# Places to stop in the York area



## alwaysared (Dec 2, 2016)

Hi Everyone,

Getting itchy feet so thinking of going to York or somewhere in that area this weekend, so can anyone recommend a couple of places to wild camp?

Regards,
Del


----------



## Makzine (Dec 2, 2016)

You can stop overnight in York on Fosse island road :wave:


----------



## yorkslass (Dec 3, 2016)

Outside the centre, the road that runs down the side of the racecourse, then head out towards the A64 to the P and R, about £5-40 return for two. Or

Lay-by on the A19 not far from the junction with the ring road at Rawcliffe Bar, another P and R


----------



## Tbear (Dec 3, 2016)

53.997504, -1.266345 on the A59 where it crosses the River Nidd. Was a nice spot with a cafe but I have not visited for some time.

Richard


----------



## runnach (Dec 3, 2016)

Strensall Common offers opportunity....very quiet ( when the army aren't shooting each other)

Channa


----------



## Myrkk (Dec 3, 2016)

The A59 near the garage that is being refurbished has a nice away from the road lay by.   I use this often with no problems.  In fact I am there this weekend.  Abit busy up until approx 10pm then quietens down.  Trucks tend to leave around 5am...thanks the guy who bapped his horn this am next to my cab:mad2:  
There is anot her lay by near the roundabout onto the A1 but itisn't as nice or as far back from the road


----------



## alwaysared (Dec 3, 2016)

Myrkk said:


> The A59 near the garage that is being refurbished has a nice away from the road lay by.   I use this often with no problems.  In fact I am there this weekend.  Abit busy up until approx 10pm then quietens down.  Trucks tend to leave around 5am...thanks the guy who bapped his horn this am next to my cab:mad2:
> There is a not her lay by near the roundabout onto the A1 but itisn't as nice or as far back from the road



Is this the laybay

Regards,
Del


----------



## yorkslass (Dec 3, 2016)

alwaysared said:


> Is this the laybay
> 
> Regards,
> Del



If it is, it's a fair way out of town, and has a busy nightlife, Not boy racers.:lol-053:


----------



## Myrkk (Dec 3, 2016)

Yes alwaysred. 

I drive to poppleton p&r in the am... £2.80 return to town centre. Buses every ten mins


----------



## Myrkk (Dec 3, 2016)

Lol yorklass... Yes the cars come in and lights immediately off.  Not seen anyone standing outside peering in yet... iykwim


----------



## Tbear (Dec 3, 2016)

Had one chap trying to attract attention to himself but i just closed the curtains. Nobody bothered me. 

Richard


----------



## Myrkk (Dec 3, 2016)

Here's me saying it's quiet and they're letting fireworks off tonight :rulez:


----------



## yorkslass (Dec 3, 2016)

Myrkk said:


> Lol yorklass... Yes the cars come in and lights immediately off.  Not seen anyone standing outside peering in yet... iykwim



My doggy don't like it when they walk too close to the van:lol-053:


----------



## Myrkk (Dec 4, 2016)

For future reference... The cafe here is open still.  It's a new guy.  Currently he's been here 11 wks.  Last guy gave up after some scroats robbed the kitchen stuff then set the place on fire...
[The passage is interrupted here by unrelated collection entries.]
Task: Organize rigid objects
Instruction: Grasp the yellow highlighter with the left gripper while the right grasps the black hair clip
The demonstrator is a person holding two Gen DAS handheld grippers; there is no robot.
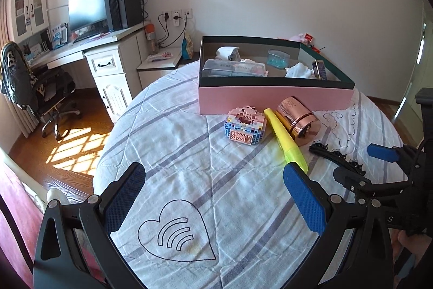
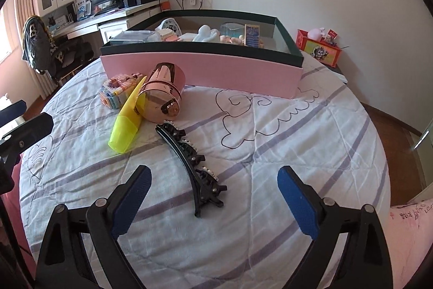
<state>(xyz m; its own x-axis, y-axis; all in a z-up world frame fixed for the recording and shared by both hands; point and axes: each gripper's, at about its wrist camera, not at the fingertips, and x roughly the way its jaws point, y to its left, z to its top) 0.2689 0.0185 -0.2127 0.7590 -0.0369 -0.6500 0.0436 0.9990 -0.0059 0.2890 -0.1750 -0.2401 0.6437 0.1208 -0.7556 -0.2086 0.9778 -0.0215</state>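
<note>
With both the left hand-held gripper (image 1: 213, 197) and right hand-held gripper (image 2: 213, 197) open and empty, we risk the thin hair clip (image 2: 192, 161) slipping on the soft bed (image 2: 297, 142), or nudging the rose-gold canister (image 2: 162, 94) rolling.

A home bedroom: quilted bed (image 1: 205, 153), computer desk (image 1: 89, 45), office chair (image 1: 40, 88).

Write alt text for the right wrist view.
The open right gripper hovers over a black hair clip on the quilt. Beyond lie a yellow tube, rose-gold canister, brick toy and pink box.
</note>
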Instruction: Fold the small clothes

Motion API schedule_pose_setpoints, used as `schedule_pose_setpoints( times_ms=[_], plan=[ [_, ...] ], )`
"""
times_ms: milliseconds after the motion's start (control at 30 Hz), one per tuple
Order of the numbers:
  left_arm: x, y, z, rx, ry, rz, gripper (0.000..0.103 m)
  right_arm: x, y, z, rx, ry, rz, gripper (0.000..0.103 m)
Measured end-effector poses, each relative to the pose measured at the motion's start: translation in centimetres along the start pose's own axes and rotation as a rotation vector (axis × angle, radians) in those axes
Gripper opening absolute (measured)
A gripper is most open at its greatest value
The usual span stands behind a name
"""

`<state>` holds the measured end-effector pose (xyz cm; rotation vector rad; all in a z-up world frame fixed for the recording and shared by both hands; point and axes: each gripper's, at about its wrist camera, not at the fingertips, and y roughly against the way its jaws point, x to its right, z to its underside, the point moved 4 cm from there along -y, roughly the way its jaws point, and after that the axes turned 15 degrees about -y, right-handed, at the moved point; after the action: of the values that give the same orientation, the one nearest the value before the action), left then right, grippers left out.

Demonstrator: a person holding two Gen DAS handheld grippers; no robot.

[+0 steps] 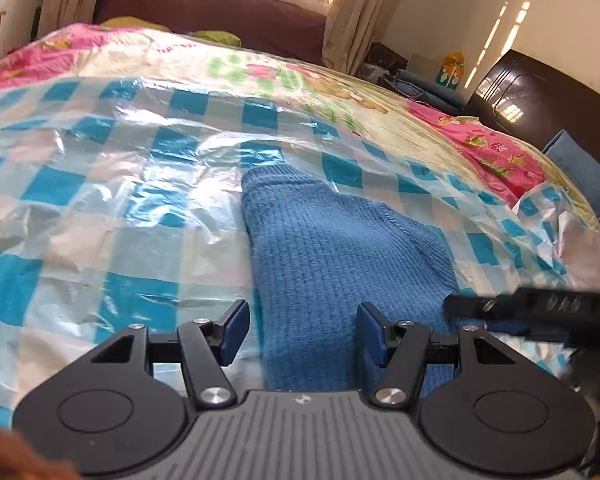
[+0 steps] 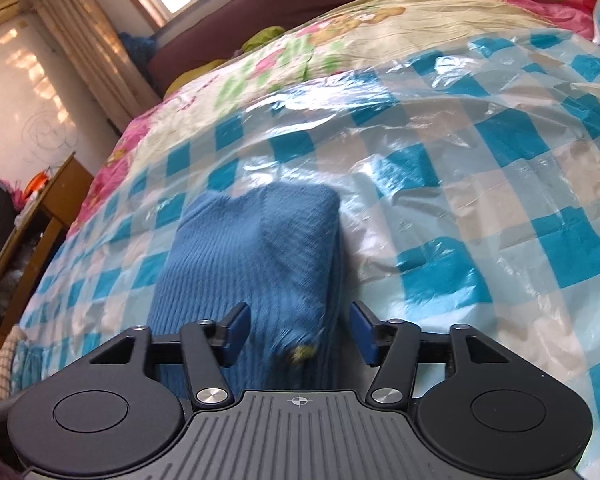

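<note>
A blue knitted garment (image 1: 332,240) lies folded lengthwise on a blue-and-white checked plastic sheet (image 1: 100,208) spread over the bed. My left gripper (image 1: 302,330) is open, its jaws astride the near left part of the garment. My right gripper (image 2: 298,334) is open over the near right edge of the same garment (image 2: 252,248), its jaws on either side of that edge. A small yellowish tag (image 2: 304,352) shows on the near edge. The right gripper's finger shows as a blurred black bar in the left wrist view (image 1: 540,304).
A pink and cream cartoon-print quilt (image 1: 300,76) covers the bed beyond the sheet. A dark headboard (image 1: 540,100) and a blue pillow (image 1: 584,172) are at the right. A wooden cabinet (image 2: 32,220) stands left of the bed. A maroon sofa (image 1: 220,12) sits under the window.
</note>
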<state>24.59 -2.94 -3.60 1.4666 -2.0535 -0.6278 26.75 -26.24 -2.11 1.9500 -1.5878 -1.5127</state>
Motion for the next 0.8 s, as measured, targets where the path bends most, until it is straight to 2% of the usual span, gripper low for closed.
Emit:
schedule_pose_setpoints(
  times_ms=[100, 333, 433, 500, 567, 633, 800],
  plan=[
    [0.3, -1.9, 0.1, -0.048, -0.004, 0.023, 0.064, 0.2, -1.4, 0.6, -0.026, 0.013, 0.045, 0.063],
    [-0.3, -3.5, -0.2, -0.044, 0.068, 0.082, 0.070, 2.0, -2.0, 0.2, -0.070, -0.084, -0.013, 0.064],
    [-0.2, -5.0, -0.3, -0.076, 0.075, 0.095, 0.074, 2.1, -2.8, 0.1, -0.092, -0.111, -0.036, 0.064],
    [-0.4, -5.0, -0.1, -0.075, 0.087, 0.109, 0.071, 2.2, -3.4, 0.0, -0.104, -0.138, -0.053, 0.059],
    [-0.5, -4.4, 0.1, -0.069, 0.066, 0.120, 0.065, 2.5, -3.7, 0.1, -0.131, -0.180, -0.094, 0.040],
    [-0.7, -3.8, 0.4, -0.066, 0.062, 0.131, 0.059, 2.9, -3.8, 0.3, -0.152, -0.235, -0.128, 0.039],
    [-1.9, -1.2, 1.3, -0.060, 0.079, 0.112, 0.056, 1.5, -3.2, 2.2, -0.170, -0.204, -0.153, 0.035]
  ],
)
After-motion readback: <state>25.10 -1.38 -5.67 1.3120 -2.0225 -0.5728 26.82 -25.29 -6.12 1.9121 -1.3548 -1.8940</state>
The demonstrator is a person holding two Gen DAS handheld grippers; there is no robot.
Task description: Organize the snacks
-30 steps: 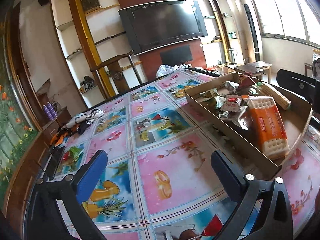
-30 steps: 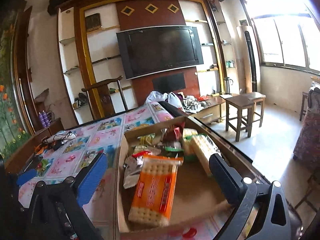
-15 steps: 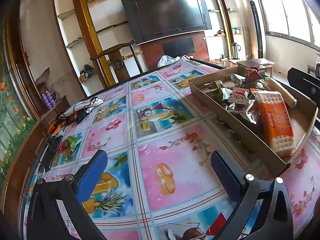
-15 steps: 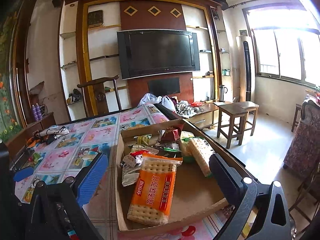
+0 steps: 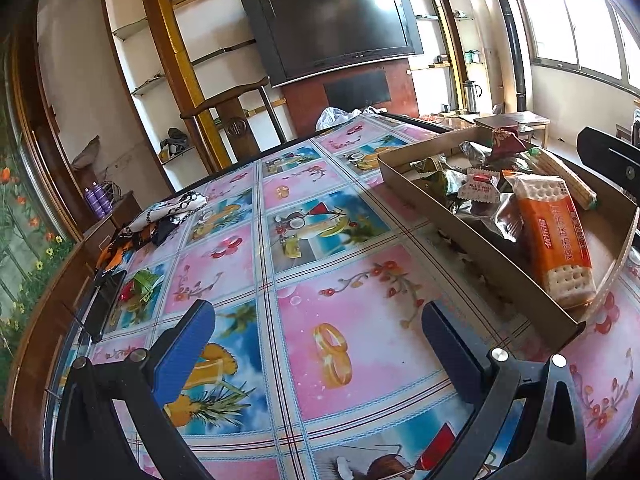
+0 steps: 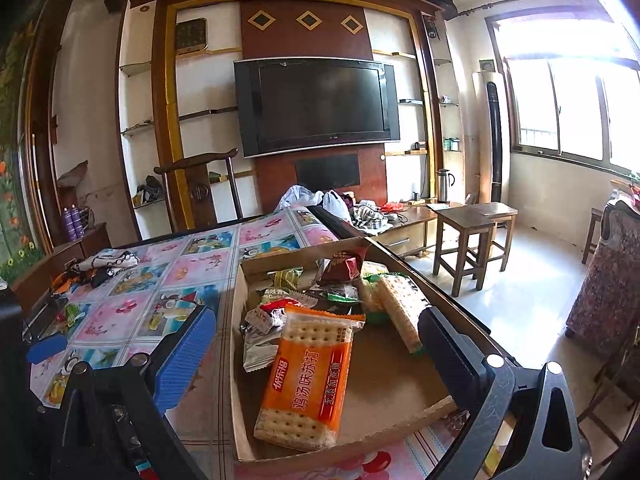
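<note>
A shallow cardboard tray on the patterned table holds several snacks. An orange cracker pack lies at its near end, a green-edged cracker pack to the right, a dark red bag and small wrappers at the back. My right gripper is open and empty, above the tray's near end. My left gripper is open and empty over bare tablecloth, left of the tray; the orange pack shows there too.
The table has a pink and blue picture cloth. Cloth items and a black phone lie at its left edge. A chair, a TV wall and wooden stools stand beyond.
Both grippers have drawn back and risen slightly; the views tilt up. Nothing was grasped and the snacks have not moved.
</note>
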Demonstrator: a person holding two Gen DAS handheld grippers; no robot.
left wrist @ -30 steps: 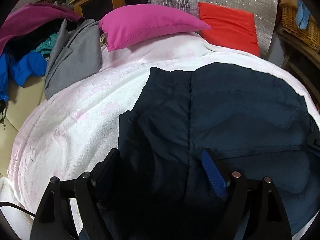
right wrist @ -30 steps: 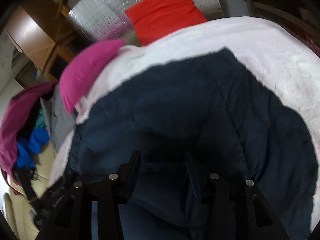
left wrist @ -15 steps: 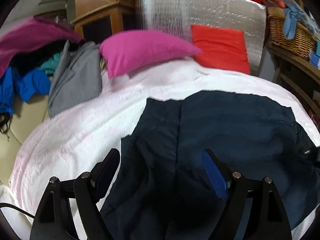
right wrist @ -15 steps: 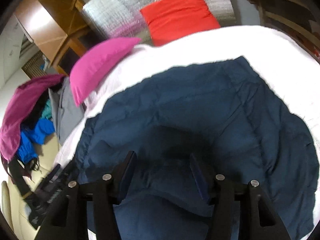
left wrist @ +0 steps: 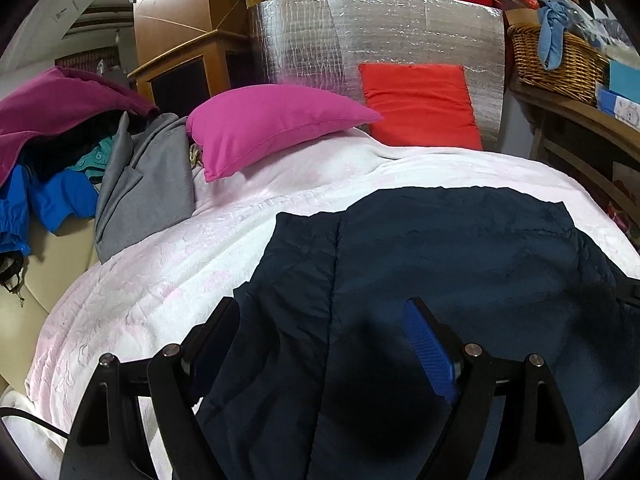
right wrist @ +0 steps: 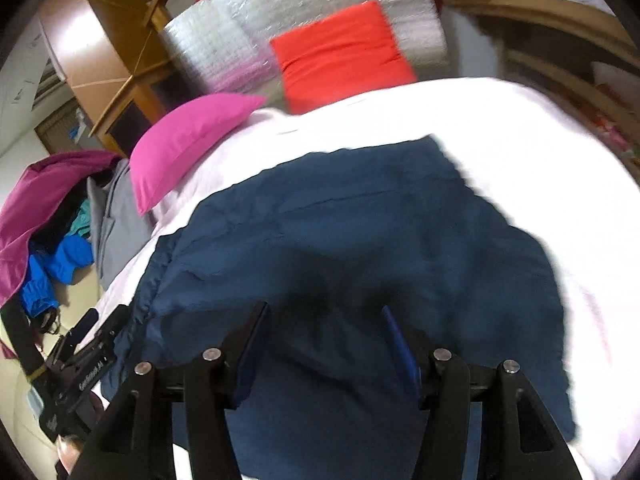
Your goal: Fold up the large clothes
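White bed cover [left wrist: 168, 280] under everything. Heaped clothes [left wrist: 60, 168] and pink pillow [left wrist: 272, 124] far left, clear of the work. Navy garment [left wrist: 460, 256] spread flat directly ahead of both, long side across the bed. Left tongs [left wrist: 320, 336] apart, empty; right tongs [right wrist: 324, 340] opening, seemingly just above the cloth.

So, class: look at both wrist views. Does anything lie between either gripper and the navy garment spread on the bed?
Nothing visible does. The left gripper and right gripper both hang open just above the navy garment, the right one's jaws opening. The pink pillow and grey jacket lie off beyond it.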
Currently sitting with a trucker sized bacaon buttie añd a cup of Joe as p&r doesn't start until 9.15am


----------



## alwaysared (Dec 11, 2016)

*Long weekend in Yorkshire*

Thanks for all the replies, we've just returned from three nights wild camping in Yorkshire.

We spent Thursday night here, Friday night here and Saturday night here.

I can recommend all three locations.

Regards,
Del


----------